Sleep Optimization With Acoustic Therapy (SONATA)

April 5, 2026 updated by: National University of Malaysia

Sleep Optimization With Acoustic Therapy: A Polysomnography-Based Pre-Post Study

Insomnia is a highly prevalent sleep disorder characterized by persistent difficulty initiating or maintaining sleep, often accompanied by impaired daytime functioning. Chronic insomnia affects approximately 10-15% of the adult population and is associated with significant physical, psychological, and socioeconomic burden. Traditional management strategies, including cognitive behavioral therapy for insomnia (CBT-I) and pharmacotherapy, have shown varying levels of effectiveness, with some patients remaining refractory to standard interventions or experiencing unwanted side effects.

Recent advances in sleep neuroscience have revealed that disturbances in endogenous brain rhythms, particularly reductions in slow-wave activity (SWA) and altered sleep spindle patterns, play a key role in the pathophysiology of insomnia. These findings have sparked interest in non-pharmacological neuromodulation approaches to restore healthy sleep architecture.
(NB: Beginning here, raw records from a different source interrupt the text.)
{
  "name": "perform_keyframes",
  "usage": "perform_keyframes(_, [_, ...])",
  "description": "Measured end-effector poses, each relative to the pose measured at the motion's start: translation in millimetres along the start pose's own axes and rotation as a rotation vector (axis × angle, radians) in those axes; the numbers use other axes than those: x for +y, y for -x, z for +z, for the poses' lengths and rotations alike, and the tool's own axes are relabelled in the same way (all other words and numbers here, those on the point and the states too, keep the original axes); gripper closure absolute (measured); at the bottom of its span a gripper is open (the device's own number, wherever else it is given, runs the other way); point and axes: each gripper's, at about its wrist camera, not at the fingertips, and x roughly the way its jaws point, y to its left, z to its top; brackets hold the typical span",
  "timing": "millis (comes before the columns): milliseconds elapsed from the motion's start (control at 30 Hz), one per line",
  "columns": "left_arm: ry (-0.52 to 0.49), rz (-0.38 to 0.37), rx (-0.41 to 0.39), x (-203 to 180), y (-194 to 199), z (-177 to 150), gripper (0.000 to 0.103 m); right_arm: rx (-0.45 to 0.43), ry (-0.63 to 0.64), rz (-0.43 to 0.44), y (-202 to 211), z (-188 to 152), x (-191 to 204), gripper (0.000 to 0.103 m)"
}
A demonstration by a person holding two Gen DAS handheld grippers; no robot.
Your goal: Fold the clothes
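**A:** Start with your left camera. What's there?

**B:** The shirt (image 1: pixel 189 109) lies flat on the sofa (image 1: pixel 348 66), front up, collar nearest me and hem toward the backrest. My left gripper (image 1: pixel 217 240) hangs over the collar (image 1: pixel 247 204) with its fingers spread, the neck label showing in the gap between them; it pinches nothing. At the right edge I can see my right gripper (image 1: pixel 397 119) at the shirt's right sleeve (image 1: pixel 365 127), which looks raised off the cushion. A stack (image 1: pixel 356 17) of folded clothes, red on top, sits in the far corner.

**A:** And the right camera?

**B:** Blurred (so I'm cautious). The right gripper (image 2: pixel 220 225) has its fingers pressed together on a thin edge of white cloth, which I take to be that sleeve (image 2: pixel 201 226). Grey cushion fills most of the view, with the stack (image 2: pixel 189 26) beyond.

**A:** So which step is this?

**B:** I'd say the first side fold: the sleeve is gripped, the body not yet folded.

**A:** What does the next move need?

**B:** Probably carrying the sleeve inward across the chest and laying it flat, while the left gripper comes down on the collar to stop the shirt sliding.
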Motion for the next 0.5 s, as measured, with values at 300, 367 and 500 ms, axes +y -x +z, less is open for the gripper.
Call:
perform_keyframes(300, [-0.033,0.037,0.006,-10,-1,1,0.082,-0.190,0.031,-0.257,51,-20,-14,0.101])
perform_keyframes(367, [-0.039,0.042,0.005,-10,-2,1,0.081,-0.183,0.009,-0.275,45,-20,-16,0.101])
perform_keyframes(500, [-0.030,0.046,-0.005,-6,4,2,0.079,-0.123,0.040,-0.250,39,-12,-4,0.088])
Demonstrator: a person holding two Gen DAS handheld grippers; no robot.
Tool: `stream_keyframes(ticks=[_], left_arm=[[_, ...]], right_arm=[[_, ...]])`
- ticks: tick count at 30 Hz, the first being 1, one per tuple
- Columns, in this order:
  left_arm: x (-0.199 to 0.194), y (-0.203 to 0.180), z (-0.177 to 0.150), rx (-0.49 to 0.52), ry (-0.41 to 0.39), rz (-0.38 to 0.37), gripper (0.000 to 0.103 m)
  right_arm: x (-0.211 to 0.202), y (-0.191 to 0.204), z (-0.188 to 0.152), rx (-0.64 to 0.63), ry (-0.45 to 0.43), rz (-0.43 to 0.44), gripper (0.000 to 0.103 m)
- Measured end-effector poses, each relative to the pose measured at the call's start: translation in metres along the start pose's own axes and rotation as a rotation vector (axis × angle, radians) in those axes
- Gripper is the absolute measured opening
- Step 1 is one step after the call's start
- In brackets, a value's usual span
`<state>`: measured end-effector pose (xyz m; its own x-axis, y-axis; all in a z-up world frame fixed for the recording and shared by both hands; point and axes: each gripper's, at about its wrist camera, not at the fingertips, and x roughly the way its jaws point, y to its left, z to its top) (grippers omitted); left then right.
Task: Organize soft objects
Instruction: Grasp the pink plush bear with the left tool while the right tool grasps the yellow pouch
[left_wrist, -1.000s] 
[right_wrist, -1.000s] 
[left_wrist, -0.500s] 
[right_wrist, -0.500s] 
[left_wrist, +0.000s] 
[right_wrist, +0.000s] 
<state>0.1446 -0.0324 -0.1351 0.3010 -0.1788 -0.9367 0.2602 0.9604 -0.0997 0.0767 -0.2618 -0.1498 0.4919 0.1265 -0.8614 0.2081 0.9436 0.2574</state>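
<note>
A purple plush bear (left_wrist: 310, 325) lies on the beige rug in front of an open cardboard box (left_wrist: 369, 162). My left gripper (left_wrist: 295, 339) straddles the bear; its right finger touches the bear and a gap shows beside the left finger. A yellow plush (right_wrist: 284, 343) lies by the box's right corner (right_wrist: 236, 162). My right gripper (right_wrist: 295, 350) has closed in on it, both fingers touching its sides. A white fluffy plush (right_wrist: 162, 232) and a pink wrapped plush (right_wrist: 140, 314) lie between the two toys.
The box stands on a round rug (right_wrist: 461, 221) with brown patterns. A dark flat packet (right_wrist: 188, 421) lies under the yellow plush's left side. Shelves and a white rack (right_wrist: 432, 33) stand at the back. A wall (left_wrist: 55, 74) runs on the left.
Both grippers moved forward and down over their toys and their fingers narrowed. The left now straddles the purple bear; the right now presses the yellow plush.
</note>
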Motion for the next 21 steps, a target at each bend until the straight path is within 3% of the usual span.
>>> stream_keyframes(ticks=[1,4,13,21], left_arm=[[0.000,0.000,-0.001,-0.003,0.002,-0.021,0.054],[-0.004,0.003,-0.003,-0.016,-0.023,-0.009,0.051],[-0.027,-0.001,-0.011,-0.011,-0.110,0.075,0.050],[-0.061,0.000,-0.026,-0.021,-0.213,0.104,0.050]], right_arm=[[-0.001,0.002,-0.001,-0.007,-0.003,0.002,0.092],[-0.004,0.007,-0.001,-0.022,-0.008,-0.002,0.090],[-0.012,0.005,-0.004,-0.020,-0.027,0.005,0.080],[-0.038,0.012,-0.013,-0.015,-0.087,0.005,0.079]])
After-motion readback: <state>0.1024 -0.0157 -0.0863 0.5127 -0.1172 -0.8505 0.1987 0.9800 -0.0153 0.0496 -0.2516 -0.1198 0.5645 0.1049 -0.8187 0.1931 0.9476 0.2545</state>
One such approach is personalized nocturnal sound frequency therapy, in which low-frequency auditory stimuli (e.g., pink noise or slow oscillation-matched tones) are delivered during sleep to entrain and enhance specific sleep-related brain oscillations. Studies in healthy individuals and patients with insomnia have demonstrated that such stimulation can augment slow-wave sleep (N3), reduce nocturnal arousals, and improve perceived sleep quality. Personalized algorithms that adapt sound delivery based on real-time EEG signals further enhance these devices' efficacy and user experience.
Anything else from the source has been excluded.